TASK DIRECTIONS: The data must be copied over exactly and in full.

TASK INPUT:
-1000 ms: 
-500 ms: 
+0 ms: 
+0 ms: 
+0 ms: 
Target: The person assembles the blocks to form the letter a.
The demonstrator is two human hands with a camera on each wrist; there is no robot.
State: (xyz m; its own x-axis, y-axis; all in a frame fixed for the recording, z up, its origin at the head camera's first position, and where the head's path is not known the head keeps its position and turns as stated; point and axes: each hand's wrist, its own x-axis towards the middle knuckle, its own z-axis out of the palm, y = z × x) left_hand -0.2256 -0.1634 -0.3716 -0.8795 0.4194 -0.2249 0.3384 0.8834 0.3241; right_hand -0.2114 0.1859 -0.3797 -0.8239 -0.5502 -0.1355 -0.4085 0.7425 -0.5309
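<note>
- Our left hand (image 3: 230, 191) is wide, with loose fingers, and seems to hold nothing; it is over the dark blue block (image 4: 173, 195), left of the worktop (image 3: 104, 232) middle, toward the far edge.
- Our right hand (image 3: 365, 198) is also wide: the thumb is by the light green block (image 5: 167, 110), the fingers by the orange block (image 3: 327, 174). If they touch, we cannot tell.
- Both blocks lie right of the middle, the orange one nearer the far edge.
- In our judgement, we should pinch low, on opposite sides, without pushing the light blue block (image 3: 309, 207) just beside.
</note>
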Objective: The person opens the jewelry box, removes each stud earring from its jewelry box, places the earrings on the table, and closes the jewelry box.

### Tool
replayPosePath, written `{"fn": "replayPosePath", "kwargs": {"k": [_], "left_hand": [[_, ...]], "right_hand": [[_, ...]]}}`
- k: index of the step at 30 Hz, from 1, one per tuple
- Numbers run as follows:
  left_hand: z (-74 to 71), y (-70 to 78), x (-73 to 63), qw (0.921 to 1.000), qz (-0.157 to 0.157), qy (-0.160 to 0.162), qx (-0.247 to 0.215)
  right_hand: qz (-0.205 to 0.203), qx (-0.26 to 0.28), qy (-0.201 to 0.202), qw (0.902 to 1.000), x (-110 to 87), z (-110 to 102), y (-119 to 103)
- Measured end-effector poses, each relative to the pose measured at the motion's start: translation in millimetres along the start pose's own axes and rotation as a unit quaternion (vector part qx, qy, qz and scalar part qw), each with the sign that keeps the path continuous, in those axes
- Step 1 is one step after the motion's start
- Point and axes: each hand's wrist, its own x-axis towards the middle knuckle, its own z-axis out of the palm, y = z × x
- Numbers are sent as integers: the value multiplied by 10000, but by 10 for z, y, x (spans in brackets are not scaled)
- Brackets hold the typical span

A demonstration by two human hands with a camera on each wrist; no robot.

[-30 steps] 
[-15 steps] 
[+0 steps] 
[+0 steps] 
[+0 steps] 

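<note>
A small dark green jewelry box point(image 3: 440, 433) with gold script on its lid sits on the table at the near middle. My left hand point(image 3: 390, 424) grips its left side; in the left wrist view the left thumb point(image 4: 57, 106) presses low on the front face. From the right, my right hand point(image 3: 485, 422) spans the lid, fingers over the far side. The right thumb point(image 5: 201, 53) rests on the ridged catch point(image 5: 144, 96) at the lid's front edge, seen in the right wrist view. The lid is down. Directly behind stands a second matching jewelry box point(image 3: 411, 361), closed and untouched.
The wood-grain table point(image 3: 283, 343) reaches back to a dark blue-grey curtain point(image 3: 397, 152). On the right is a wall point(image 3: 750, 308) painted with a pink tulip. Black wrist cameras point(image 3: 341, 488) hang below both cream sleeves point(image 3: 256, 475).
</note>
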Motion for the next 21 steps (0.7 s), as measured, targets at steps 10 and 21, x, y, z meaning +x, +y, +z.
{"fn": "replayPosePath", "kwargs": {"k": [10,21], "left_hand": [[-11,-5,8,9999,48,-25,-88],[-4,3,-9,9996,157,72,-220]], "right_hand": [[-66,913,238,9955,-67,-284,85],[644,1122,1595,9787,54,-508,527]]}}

TASK RESPONSE:
-1000 ms: 
-500 ms: 
+0 ms: 
+0 ms: 
+0 ms: 
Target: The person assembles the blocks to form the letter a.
The demonstrator is two human hands with a camera on each wrist; there is no robot.
State: (xyz m; its own x-axis, y-axis; all in a frame fixed for the recording, z up, its origin at the head camera's first position, and where the head's path is not known the head keeps its position and turns as stated; point and axes: each hand's wrist, its own x-axis towards the middle knuckle, its own z-axis out of the palm, y = z × x) left_hand -0.2256 -0.1634 -0.3716 -0.8795 0.4194 -0.2249 0.3384 0.8834 0.3241; right_hand -0.2114 0.1859 -0.3797 -0.8239 -0.5502 -0.1355 -0.4085 0.7425 -0.5309
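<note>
- Our left hand (image 3: 230, 191) is wide, with loose fingers, and seems to hold nothing; it is over the dark blue block (image 4: 173, 195), left of the worktop (image 3: 104, 232) middle, toward the far edge.
- Our right hand (image 3: 365, 198) is also wide: the thumb is by the light green block (image 5: 167, 110), the fingers by the orange block (image 3: 327, 174). If they touch, we cannot tell.
- Both blocks lie right of the middle, the orange one nearer the far edge.
- In our judgement, we should pinch low, on opposite sides, without pushing the light blue block (image 3: 309, 207) just beside.
</note>
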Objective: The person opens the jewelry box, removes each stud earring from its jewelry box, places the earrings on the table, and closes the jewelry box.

### Tool
replayPosePath, written `{"fn": "replayPosePath", "kwargs": {"k": [_], "left_hand": [[_, ...]], "right_hand": [[_, ...]]}}`
- k: index of the step at 30 Hz, from 1, one per tuple
- Numbers run as follows:
  left_hand: z (-74 to 71), y (-70 to 78), x (-73 to 63), qw (0.921 to 1.000), qz (-0.157 to 0.157), qy (-0.160 to 0.162), qx (-0.247 to 0.215)
  right_hand: qz (-0.205 to 0.203), qx (-0.26 to 0.28), qy (-0.201 to 0.202), qw (0.902 to 1.000), x (-110 to 87), z (-110 to 102), y (-119 to 103)
- Measured end-effector poses, each relative to the pose measured at the motion's start: translation in millimetres along the start pose's own axes and rotation as a unit quaternion (vector part qx, qy, qz and scalar part qw), each with the sign that keeps the path continuous, in those axes
- Step 1 is one step after the motion's start
- Point and axes: each hand's wrist, its own x-axis towards the middle knuckle, its own z-axis out of the palm, y = z × x
- Numbers are sent as integers: the value multiplied by 10000, but by 10 for z, y, x (spans in brackets are not scaled)
- Brackets hold the typical span

A demonstration by two human hands with a camera on each wrist; no robot.

[-30 steps] 
[-15 steps] 
[+0 steps] 
[+0 steps] 
[+0 steps] 

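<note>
A small dark green jewelry box point(image 3: 440, 433) with gold script on its lid sits on the table at the near middle. My left hand point(image 3: 390, 424) grips its left side; in the left wrist view the left thumb point(image 4: 57, 106) presses low on the front face. From the right, my right hand point(image 3: 485, 422) spans the lid, fingers over the far side. The right thumb point(image 5: 201, 53) rests on the ridged catch point(image 5: 144, 96) at the lid's front edge, seen in the right wrist view. The lid is down. Directly behind stands a second matching jewelry box point(image 3: 411, 361), closed and untouched.
The wood-grain table point(image 3: 283, 343) reaches back to a dark blue-grey curtain point(image 3: 397, 152). On the right is a wall point(image 3: 750, 308) painted with a pink tulip. Black wrist cameras point(image 3: 341, 488) hang below both cream sleeves point(image 3: 256, 475).
</note>
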Motion for the next 21 steps (0.7 s), as measured, targets at steps 10 and 21, x, y, z meaning +x, +y, +z.
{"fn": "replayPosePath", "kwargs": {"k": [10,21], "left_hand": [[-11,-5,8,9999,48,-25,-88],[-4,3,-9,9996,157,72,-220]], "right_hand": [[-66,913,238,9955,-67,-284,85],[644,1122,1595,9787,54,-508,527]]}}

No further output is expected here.